EXERCISE REQUIREMENTS = Look through the records and copy each line that has "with" in it.

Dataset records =
####
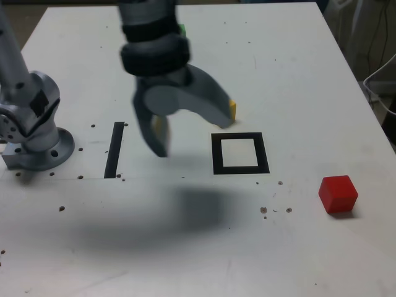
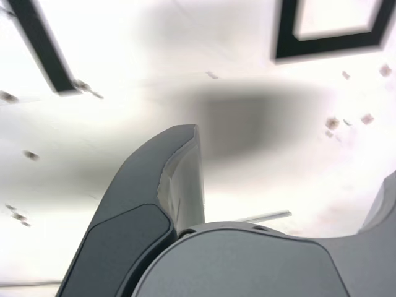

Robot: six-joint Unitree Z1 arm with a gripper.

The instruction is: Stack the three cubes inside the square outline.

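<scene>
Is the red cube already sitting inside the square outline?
No; the red cube rests on bare table off to the exterior view's right of the square outline.

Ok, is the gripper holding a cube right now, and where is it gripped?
Nothing is held. The gripper is open and empty above the table; the yellow cube shows behind it, and the red cube sits apart.

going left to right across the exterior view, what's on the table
arm base → thin black strip → gripper → square outline → red cube
</scene>
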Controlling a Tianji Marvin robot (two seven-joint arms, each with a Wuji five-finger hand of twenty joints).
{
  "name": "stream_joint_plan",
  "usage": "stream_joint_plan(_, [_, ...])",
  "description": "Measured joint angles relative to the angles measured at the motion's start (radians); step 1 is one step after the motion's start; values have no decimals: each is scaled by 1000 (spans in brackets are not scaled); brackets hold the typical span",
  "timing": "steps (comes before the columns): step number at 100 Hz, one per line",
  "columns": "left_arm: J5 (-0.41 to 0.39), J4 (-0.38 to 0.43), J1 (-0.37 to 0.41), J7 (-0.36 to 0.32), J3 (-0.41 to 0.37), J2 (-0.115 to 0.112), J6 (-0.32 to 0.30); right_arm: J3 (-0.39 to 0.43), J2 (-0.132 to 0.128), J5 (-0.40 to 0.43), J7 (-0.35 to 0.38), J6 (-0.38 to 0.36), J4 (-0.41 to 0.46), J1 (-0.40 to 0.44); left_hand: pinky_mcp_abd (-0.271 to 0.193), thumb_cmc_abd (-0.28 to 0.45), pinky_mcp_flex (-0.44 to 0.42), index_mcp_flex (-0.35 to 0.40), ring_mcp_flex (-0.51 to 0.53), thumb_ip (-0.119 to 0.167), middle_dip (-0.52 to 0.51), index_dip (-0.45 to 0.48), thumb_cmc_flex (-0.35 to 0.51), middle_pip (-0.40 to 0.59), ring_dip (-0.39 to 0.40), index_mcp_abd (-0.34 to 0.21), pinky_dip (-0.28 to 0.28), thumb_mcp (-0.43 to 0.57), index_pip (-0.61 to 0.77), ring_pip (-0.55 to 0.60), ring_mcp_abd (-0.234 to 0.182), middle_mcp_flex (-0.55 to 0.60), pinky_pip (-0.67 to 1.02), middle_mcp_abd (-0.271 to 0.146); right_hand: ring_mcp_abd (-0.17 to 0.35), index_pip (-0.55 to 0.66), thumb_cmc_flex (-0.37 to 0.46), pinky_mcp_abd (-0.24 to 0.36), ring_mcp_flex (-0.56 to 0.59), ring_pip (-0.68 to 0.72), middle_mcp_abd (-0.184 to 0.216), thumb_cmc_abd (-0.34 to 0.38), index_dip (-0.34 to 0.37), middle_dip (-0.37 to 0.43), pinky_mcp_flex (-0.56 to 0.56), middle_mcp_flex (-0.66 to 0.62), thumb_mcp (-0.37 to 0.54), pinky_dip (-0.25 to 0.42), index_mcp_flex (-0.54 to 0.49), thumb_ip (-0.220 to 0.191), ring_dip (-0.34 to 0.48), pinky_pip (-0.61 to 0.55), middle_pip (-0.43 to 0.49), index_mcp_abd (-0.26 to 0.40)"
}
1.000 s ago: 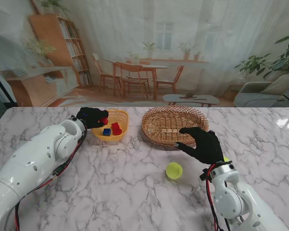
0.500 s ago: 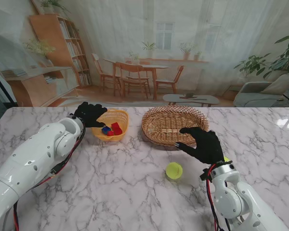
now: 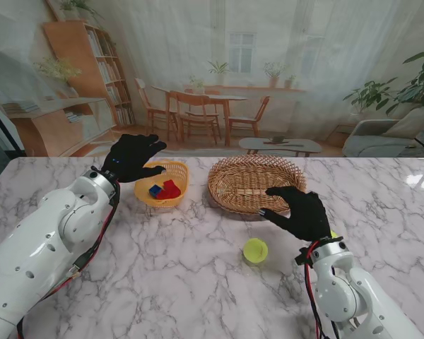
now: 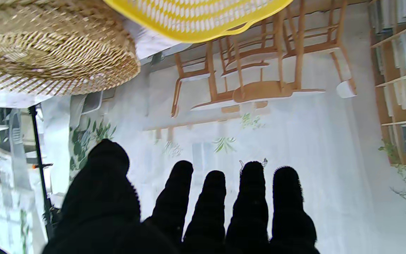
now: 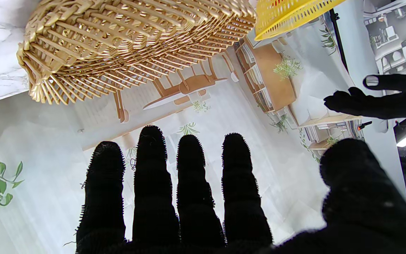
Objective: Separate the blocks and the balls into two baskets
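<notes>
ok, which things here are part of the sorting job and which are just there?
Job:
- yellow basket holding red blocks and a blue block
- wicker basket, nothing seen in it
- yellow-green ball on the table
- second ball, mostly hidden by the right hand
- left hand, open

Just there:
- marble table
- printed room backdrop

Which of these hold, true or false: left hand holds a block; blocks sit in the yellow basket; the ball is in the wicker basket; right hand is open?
1. The left hand holds a block. False: it is open and holds nothing.
2. Red and blue blocks lie in the yellow basket. True.
3. The ball is in the wicker basket. False: it lies on the table.
4. The right hand is open. True.
</notes>
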State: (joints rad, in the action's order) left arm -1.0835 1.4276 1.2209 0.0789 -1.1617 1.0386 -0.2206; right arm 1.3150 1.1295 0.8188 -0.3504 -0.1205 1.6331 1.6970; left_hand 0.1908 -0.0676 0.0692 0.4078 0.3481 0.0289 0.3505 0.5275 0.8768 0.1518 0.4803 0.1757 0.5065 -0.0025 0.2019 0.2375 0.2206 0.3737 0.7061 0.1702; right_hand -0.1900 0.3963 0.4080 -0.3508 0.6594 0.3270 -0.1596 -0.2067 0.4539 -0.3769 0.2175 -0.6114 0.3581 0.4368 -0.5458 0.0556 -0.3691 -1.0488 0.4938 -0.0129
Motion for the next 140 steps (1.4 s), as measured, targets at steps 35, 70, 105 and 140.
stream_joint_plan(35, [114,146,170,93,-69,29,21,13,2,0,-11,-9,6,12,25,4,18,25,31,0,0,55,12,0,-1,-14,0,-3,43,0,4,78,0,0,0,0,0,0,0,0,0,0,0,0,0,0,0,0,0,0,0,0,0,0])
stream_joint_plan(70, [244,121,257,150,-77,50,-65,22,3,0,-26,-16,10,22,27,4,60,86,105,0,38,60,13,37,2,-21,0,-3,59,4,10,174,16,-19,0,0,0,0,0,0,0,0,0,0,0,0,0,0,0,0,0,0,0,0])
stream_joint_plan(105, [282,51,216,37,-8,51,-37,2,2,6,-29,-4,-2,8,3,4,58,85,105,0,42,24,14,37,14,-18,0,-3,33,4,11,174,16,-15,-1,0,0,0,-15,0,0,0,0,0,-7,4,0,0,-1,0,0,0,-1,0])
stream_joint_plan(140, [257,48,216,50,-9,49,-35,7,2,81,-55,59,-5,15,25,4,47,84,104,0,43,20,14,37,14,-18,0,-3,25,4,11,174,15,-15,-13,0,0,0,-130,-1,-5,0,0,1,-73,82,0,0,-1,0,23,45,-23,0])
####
RESULT OF THIS EXERCISE =
Robot: six-joint Unitree Z1 arm with a gripper.
Controlling a Tianji Marvin robot (two seven-joint arms, each with a Wuji five-finger hand of twenty joints).

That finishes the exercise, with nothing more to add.